The Awkward Love Song of Abigail Archer - Monica Sanz (the mitten read aloud txt) 📗
- Author: Monica Sanz
Book online «The Awkward Love Song of Abigail Archer - Monica Sanz (the mitten read aloud txt) 📗». Author Monica Sanz
Past littered halls, and up a set of stairs whose moans betrayed his silent intent, Marcus Kent arrived at apartment 1C. He blew out a breath and traced the dilapidated plastic letters marking the door. Straightening the limp C to its rightful place, he held it a moment as the letters gave him pause.
1C.
One century of soul collecting.
“How fitting,” he murmured with a derisive grin. He shook his head and removed his finger from the letter C. It held for a minute before slipping away to the dingy tiled floors. As it fell, so did Marcus’s smile, but never his hand.
He closed his eyes and trailed it against the door, its coolness a balm to the pain in his palm. After a dull century as reaper, he had yet to find anything more taxing than this burn—the painful reminder that in his hands was the power to sever the bond of life between a soul and its host.
Mid-stroke, he paused. A strange, muted song bled from the seams of the door, joining the far away cries of a distraught infant behind one of the many other doors down the hall. The broken melody, played poorly on a pianoforte, held neither tune nor rhythm. Keys were struck to the tempo of a fading heart, of an irregular pulse that made no sense at all.
Marcus opened his eyes and leaned closer to the door. Just under the muffled sounds of the song, he heard a woman’s cry. A masculine voice roared curses in between thuds and crashing glass. Marcus’s shoulders lowered with an exhale and his hand slid from the door. He shook his head. He would make sure this one was fast. With his fingers clenched into a tight fist, he crossed the threshold.
The damp smell of liquor and cigarette smoke laced with despair, fear, and anger burned his nostrils. It was the stench of violence, and rightfully so. Huddled in a corner just outside the reach of light was a woman barely covered in a tattered dress. Droplets of blood trickled from her lips, staining her pale skin and the torn white fabric. Black tears trailed from equally blackened eyes and fell to the broken bottles and fallen tables that adorned her surroundings, casualties of a passing whirlwind.
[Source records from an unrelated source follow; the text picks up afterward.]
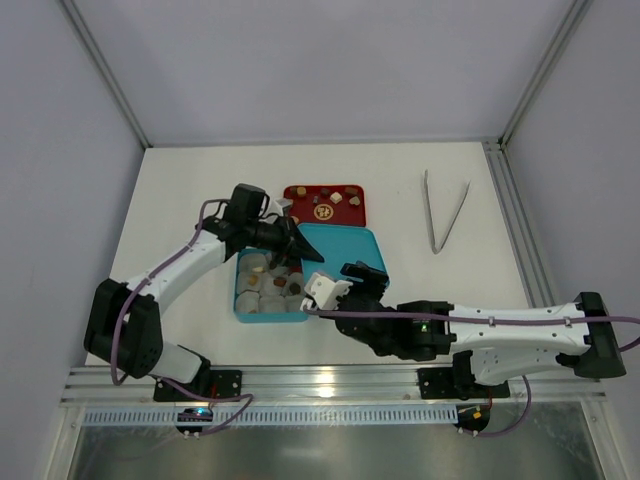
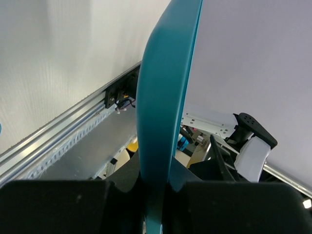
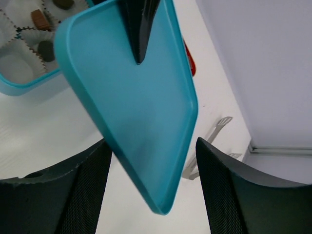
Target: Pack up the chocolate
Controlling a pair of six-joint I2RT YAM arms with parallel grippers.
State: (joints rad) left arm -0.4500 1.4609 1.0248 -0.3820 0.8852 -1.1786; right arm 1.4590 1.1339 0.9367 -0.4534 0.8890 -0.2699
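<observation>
Several chocolate pieces [image 3: 40,18] lie boxed below left jaws pinching the lid [image 1: 350,245]; right jaws gape.

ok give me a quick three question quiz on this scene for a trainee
1. True or false: the left fingers are clamped on the teal lid.
2. Where do the metal tongs lie? A on the table, right of the red tray; B on the red tray; C held by the right arm.
3. Fill in: the right fingers, either side of the lid, are ____.
Key: 1 true; 2 A; 3 open.
</observation>
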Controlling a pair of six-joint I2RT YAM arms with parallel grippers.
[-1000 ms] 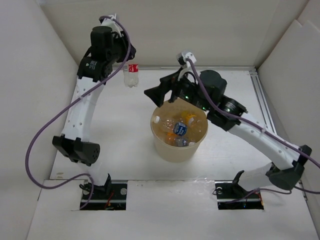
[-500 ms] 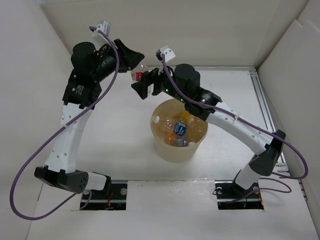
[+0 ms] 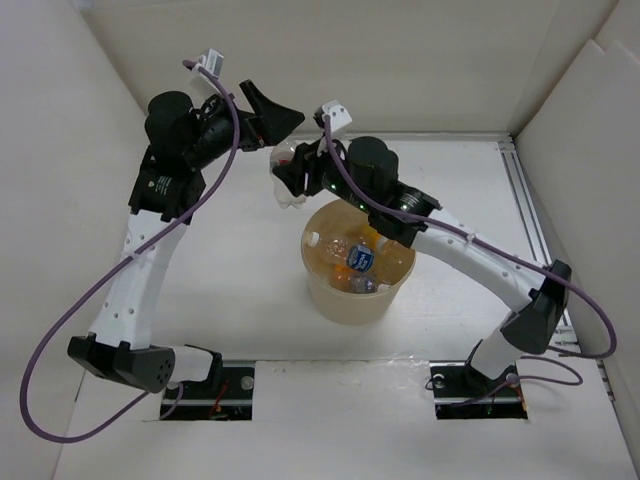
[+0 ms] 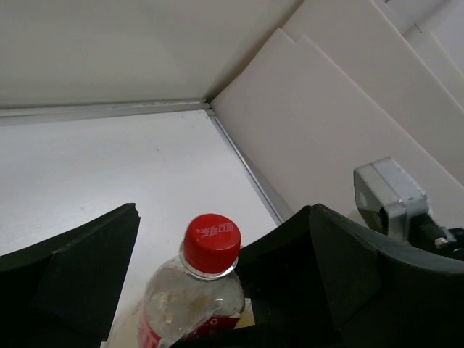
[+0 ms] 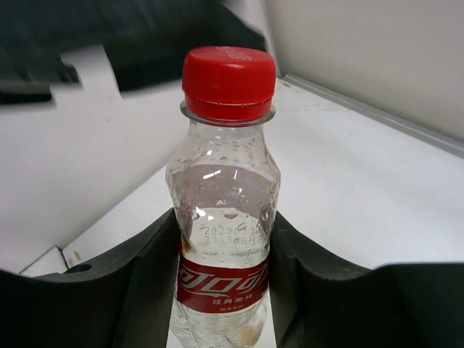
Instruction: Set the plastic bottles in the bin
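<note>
Behind the bin (image 3: pixel 345 300), red-capped bottle (image 5: pixel 226 217) hanging off the desk (image 3: pixel 230 280).
My right fingers (image 5: pixel 138 283) are pinching its label; my left fingers (image 4: pixel 80 268) are standing spread around it.

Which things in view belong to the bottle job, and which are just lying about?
Job: bin; bottles inside it; red-capped bottle.
Not the job: table; white walls.

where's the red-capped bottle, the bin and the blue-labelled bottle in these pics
red-capped bottle (image 5: pixel 228 72), right wrist view, on its red cap
bin (image 3: pixel 352 305), top external view, on its near outer wall
blue-labelled bottle (image 3: pixel 360 258), top external view, on its label
</note>
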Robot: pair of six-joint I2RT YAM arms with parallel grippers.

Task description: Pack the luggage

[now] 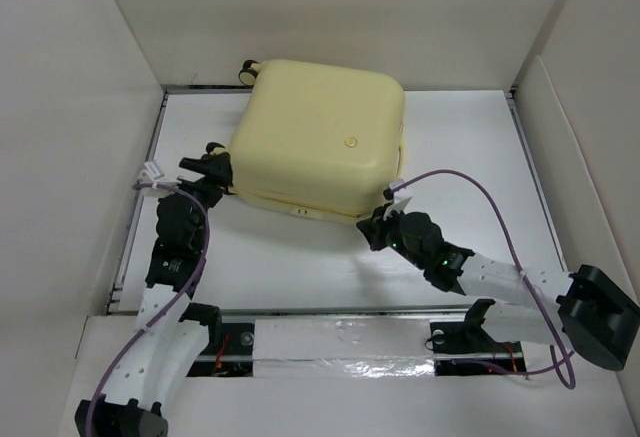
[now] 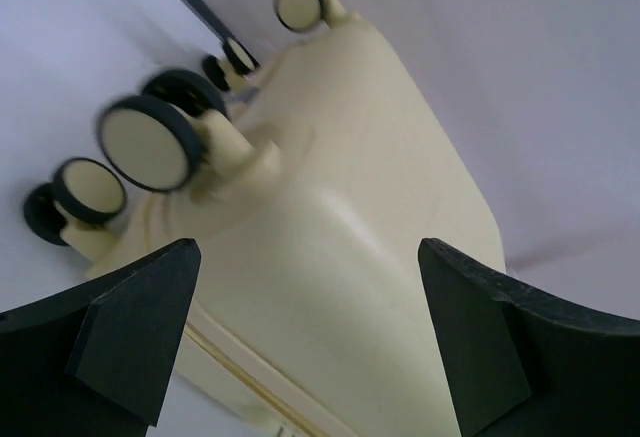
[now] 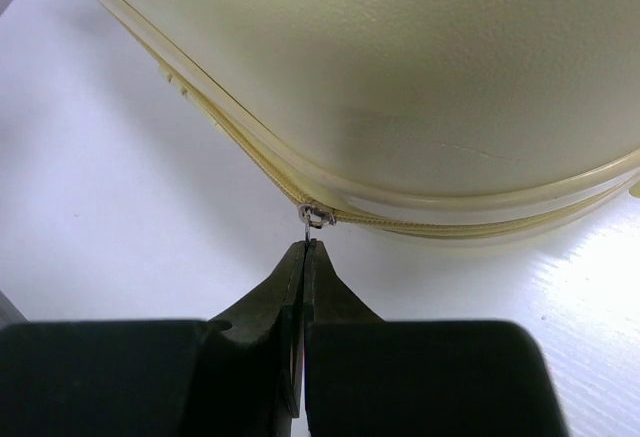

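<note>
The luggage (image 1: pixel 320 137), a pale yellow hard-shell suitcase, lies flat and closed on the white table, its emblem facing up. My left gripper (image 1: pixel 213 169) sits at its left corner, open, the fingers apart on either side of the shell's edge (image 2: pixel 350 257) without touching it; my left gripper (image 2: pixel 308 257) holds nothing. Yellow-and-black wheels (image 2: pixel 145 142) show just beyond it. My right gripper (image 1: pixel 373 225) is at the near right corner. In the right wrist view my right gripper (image 3: pixel 307 249) is shut on the small metal zipper pull (image 3: pixel 314 219) of the suitcase's zip (image 3: pixel 420 225).
White walls (image 1: pixel 90 77) box in the table on the left, back and right. A purple cable (image 1: pixel 500 207) loops over the right arm above the table. A foil-taped rail (image 1: pixel 340 342) runs along the near edge between the arm bases.
</note>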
Marcus wasn’t there for her.
Across the room, eyeing the woman coolly over steepled hands was the storm. He sat at the only upturned table, cradling in his hands the last unbroken bottle of dark liquor. As if transfixed by the wisps of cigarette smoke that curled before his eyes, the man didn’t even breathe.
Marcus shook his head. Unfortunately, he wasn’t there for him either.
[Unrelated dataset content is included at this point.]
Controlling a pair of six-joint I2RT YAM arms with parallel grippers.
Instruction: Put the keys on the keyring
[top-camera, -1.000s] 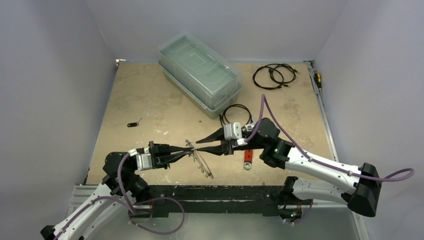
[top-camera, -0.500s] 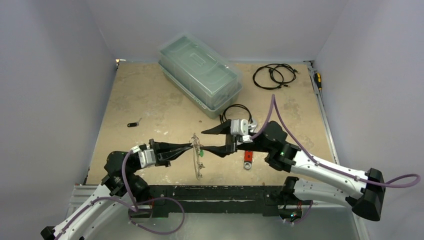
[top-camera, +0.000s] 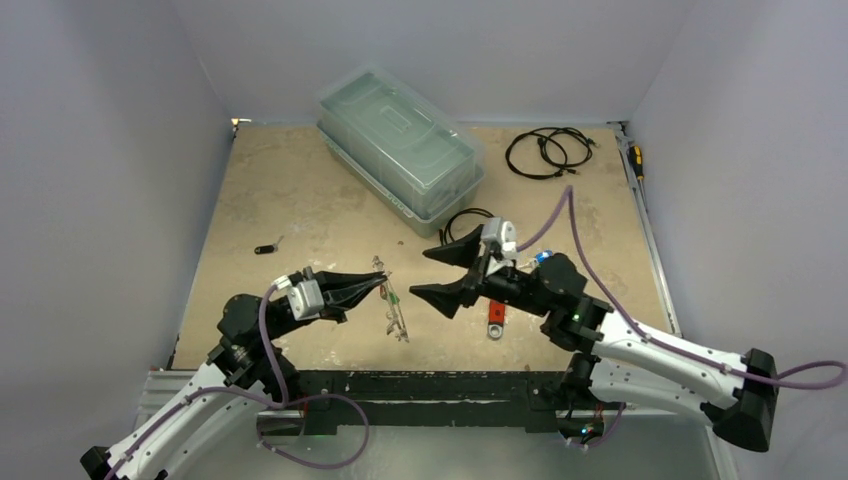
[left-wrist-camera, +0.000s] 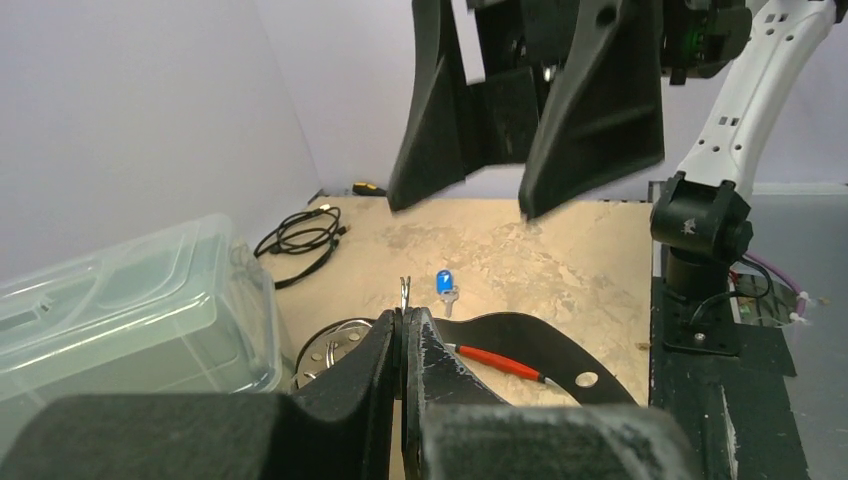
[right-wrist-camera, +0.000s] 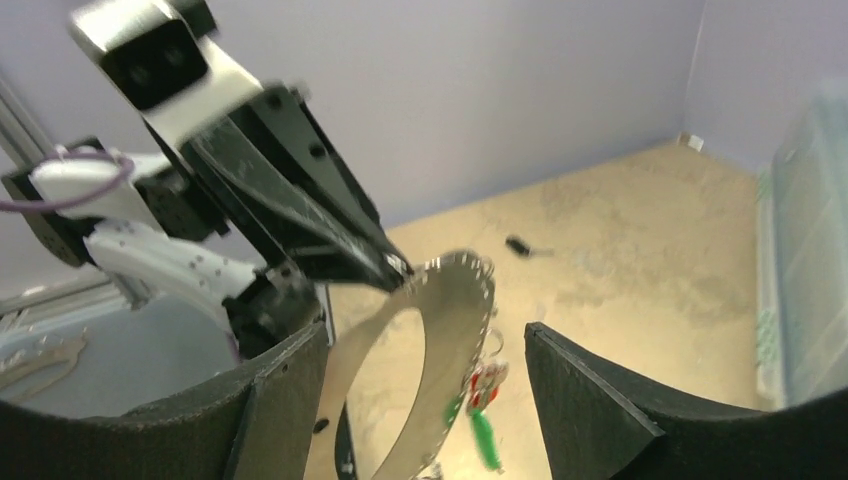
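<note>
My left gripper (top-camera: 376, 286) is shut on the top edge of the keyring (top-camera: 393, 312), a thin silvery loop hanging edge-on above the table. In the right wrist view the keyring (right-wrist-camera: 452, 318) shows as a wide flat loop with green- and red-tagged keys (right-wrist-camera: 482, 398) dangling from it. My right gripper (top-camera: 424, 275) is open and empty, just right of the loop, not touching it. A blue-tagged key (top-camera: 541, 257) lies on the table behind the right wrist and shows in the left wrist view (left-wrist-camera: 444, 284). A black-tagged key (top-camera: 265, 249) lies far left.
A red-handled wrench (top-camera: 494, 315) lies under the right arm. A clear plastic box (top-camera: 400, 150) stands at the back centre. Black coiled cables (top-camera: 546, 152) lie at the back right, and another coil (top-camera: 470, 226) sits by the box.
My right gripper has drawn back to the right, away from the keyring, and stands wider open. My left gripper has risen slightly and the loop now hangs straighter.
</note>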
Trapped in the blackness of their minds, the toxic couple ignored the wave of song cutting through the room. But Marcus heard it. More, he understood it. He, too, had done anything in his power to keep from hearing his parents’ atrocious fights.
Rapt by the frenzied beatings, he glided over the shattered glass of downed pictures, past wallpaper barely hanging from the walls until he reached a door—the door, just as the last broken note rung in one final, desperate echo.
Reaching into his pocket, Marcus retrieved his list of souls to be collected that night. He read the first name as the others blurred in insignificance. He would get to them, eventually. The first name, however, he looked at for a long time.
“Abigail Archer,” he whispered to no one at all. He would remember her. The pain always made sure of that. Tucking the thoughts into the dark recesses of his mind and the list into his pocket, he walked inside.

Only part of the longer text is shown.